§ THE TASK
Every line holding the word "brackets" should be copied from the material.

§ DATA IN THIS EXERCISE
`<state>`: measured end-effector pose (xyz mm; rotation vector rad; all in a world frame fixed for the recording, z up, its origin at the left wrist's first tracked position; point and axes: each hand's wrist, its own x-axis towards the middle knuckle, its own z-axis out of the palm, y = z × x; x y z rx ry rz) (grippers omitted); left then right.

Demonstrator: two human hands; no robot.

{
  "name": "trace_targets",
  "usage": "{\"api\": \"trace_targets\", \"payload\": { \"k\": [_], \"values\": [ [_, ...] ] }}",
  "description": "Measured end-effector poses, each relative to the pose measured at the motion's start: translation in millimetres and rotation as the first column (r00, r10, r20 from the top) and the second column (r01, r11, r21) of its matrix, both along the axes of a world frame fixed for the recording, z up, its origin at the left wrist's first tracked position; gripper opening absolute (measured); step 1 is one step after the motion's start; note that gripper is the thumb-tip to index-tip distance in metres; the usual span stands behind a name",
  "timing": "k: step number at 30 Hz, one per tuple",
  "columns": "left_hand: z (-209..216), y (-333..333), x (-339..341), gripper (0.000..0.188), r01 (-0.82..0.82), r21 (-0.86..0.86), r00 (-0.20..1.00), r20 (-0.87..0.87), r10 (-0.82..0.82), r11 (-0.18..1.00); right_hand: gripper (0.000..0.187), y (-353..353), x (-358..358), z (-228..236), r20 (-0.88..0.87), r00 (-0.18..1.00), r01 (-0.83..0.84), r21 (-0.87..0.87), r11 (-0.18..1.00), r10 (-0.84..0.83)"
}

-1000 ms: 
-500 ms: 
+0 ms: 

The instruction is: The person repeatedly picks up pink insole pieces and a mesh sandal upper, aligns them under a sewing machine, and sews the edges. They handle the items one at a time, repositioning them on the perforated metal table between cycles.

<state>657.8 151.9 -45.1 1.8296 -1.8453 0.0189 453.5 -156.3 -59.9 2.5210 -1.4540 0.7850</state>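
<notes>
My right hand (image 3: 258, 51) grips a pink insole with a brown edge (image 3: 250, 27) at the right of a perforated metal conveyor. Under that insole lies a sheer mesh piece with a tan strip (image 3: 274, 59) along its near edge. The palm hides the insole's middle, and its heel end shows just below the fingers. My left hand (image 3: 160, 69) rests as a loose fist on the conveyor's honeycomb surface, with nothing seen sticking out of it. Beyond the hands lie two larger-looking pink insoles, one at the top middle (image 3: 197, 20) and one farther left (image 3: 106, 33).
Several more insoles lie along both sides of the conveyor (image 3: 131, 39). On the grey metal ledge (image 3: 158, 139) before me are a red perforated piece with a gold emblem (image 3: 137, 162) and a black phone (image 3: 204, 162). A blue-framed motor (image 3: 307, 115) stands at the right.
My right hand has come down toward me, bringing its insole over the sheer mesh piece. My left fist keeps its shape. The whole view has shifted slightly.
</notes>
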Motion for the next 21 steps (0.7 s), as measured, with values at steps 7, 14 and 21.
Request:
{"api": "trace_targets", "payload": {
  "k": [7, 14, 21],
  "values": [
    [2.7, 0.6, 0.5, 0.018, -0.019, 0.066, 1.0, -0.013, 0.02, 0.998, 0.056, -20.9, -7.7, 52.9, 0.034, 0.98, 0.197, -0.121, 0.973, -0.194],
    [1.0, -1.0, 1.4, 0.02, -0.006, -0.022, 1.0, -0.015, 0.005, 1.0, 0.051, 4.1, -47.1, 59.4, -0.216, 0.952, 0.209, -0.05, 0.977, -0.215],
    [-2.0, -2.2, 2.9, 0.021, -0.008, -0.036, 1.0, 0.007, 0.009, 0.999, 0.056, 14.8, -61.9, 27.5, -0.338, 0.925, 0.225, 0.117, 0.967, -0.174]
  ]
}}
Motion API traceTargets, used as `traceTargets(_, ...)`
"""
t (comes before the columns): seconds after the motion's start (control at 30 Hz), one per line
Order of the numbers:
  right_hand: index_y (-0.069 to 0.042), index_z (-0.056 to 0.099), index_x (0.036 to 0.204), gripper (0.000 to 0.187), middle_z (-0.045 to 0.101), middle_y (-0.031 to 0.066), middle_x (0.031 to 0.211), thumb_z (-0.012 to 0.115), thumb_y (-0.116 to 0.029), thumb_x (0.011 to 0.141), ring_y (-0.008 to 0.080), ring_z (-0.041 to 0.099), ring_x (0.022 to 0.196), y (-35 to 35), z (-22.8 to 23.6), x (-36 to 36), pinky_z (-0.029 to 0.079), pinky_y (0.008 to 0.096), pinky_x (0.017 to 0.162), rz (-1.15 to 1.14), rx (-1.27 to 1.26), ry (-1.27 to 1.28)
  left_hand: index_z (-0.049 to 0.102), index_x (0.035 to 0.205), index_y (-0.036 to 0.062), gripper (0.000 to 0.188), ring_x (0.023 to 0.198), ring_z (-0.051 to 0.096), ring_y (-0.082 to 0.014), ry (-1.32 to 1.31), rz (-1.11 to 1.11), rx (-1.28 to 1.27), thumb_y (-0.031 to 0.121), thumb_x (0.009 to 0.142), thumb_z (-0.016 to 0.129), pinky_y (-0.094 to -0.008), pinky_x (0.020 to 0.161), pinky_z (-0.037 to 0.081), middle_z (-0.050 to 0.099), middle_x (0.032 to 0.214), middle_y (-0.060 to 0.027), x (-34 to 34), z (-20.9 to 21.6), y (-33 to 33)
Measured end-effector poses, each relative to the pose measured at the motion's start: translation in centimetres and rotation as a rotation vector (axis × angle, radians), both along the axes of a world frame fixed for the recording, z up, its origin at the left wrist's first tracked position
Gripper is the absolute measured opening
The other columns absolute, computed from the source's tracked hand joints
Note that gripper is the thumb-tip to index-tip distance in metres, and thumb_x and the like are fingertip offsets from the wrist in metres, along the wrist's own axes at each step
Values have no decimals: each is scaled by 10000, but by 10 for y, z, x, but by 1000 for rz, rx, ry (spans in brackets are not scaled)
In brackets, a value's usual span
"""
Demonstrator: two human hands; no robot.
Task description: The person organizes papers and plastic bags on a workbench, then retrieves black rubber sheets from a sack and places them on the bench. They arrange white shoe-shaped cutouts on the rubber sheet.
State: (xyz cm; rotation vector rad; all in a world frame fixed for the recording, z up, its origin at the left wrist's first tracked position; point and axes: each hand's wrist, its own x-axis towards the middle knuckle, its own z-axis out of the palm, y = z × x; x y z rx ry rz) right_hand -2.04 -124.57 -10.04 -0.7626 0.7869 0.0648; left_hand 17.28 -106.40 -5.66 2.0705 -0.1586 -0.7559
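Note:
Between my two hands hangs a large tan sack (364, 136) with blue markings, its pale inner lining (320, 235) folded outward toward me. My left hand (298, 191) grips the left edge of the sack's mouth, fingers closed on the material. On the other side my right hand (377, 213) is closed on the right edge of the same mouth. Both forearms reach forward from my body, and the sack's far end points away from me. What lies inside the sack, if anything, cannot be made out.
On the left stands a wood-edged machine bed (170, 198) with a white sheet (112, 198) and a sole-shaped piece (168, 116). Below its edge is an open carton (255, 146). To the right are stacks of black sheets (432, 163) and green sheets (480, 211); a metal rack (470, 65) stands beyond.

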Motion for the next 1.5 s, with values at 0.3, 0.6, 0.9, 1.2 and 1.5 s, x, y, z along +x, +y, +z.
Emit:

§ RESPONSE AREA
Values have no decimals: each is scaled by 10000, but by 10 for y, z, x, but by 1000 for rz, rx, ry (spans in brackets are not scaled)
In brackets, a value's usual span

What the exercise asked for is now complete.